Friday, May 30, 2014

Microsoft 70-486: Plan the application layers

Exam Objectives


Plan data access; plan for separation of concerns; appropriate use of models, views, and controllers; choose between client-side and server side processing; design for scalability

Quick Overview of Training Materials


ASP.NET MVC 4 Models and Data Access
MSDN - Entity Framework (EF) Documentation
MSDN - Guiding Principles For Your ASP.NET MVC Applications
Implementing the Repository and Unit of Work Patterns in an ASP.NET MVC Application
MSDN - The Unit of Work Pattern and Persistance Ignorance
What is ASP.NET MVC? 80 minute technical video for developers, building NerdDinner
MSDN - Action Filters in ASP.NET MVC
Pros/cons between emphasizing client-side or server-side processing
Performance and scalability techniques 101
Looking back: How I'd build a large-scale web app today versus how I did it 10 years ago

Plan data access


Planning data access entails several components. First is the data access framework that will be used. A number of different frameworks can be used with ASP.NET MVC, including ADO.NET, Entity Framework, LINQ to SQL, and NHibernate.  Data access can be made more loosely coupled to business logic by using the repository pattern. Using a repository pattern separates data access from business logic and facilitates the use of mock repositories for unit testing.  Finally, the object relational mapper (ORM) pattern creates a link from objects in the application business model to entities and relationships in the database [OReilly].  Based on its use in pretty much every tutorial I find, Entity Framework appears to be the most common ORM used with ASP.NET MVC.
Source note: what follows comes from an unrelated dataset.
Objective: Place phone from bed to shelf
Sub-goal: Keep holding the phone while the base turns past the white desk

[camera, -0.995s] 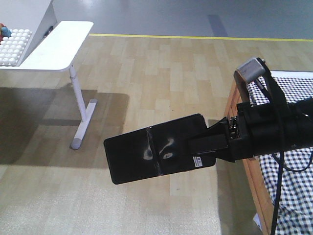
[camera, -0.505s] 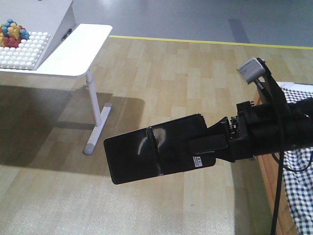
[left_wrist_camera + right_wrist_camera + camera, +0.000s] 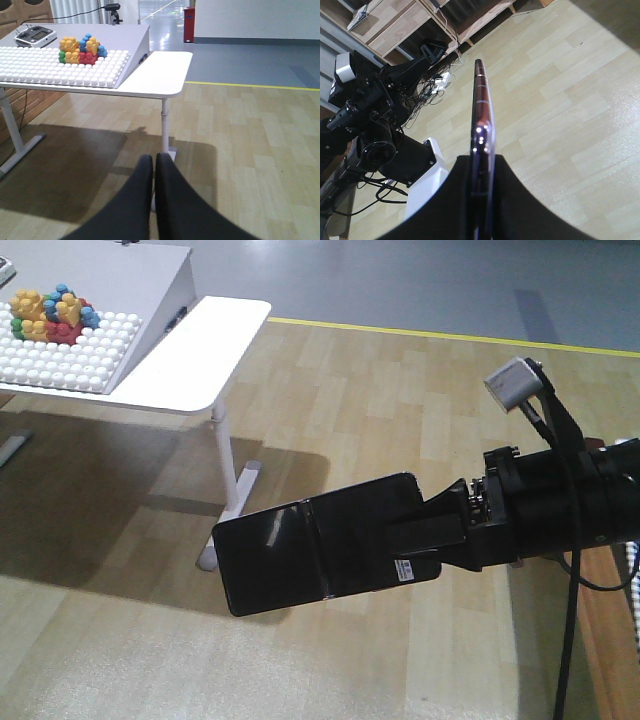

This graphic illustrating the repository pattern appears in both the Exam Ref and OReilly texts.


Entity Framework can be implemented using one of three conceptual models:  Model First, Code First, Database First.  Database first is used when there is already a database in place that the application will use. With Database First, Entity Framework will reverse engineer the existing database and create objects that map to the tables, views, and stored procs already there.  In Visual Studio, this results in a generated Entity Data Model.  Model First reverses this process: you first create the Entity Data Model in Visual Studio, and use that to generate the database schema.

Code First can be used to go either way, though it seems most common to use Code First to generate a database.  With Code First, we (or Entity Framework) create a number of classes to model the data we will be using. These classes do not depend on EF and are called Plain Old CLR Objects (POCOs).  These classes can have scalar properties that correspond to database fields, and they can have navigation properties that correspond to relationships [link]. 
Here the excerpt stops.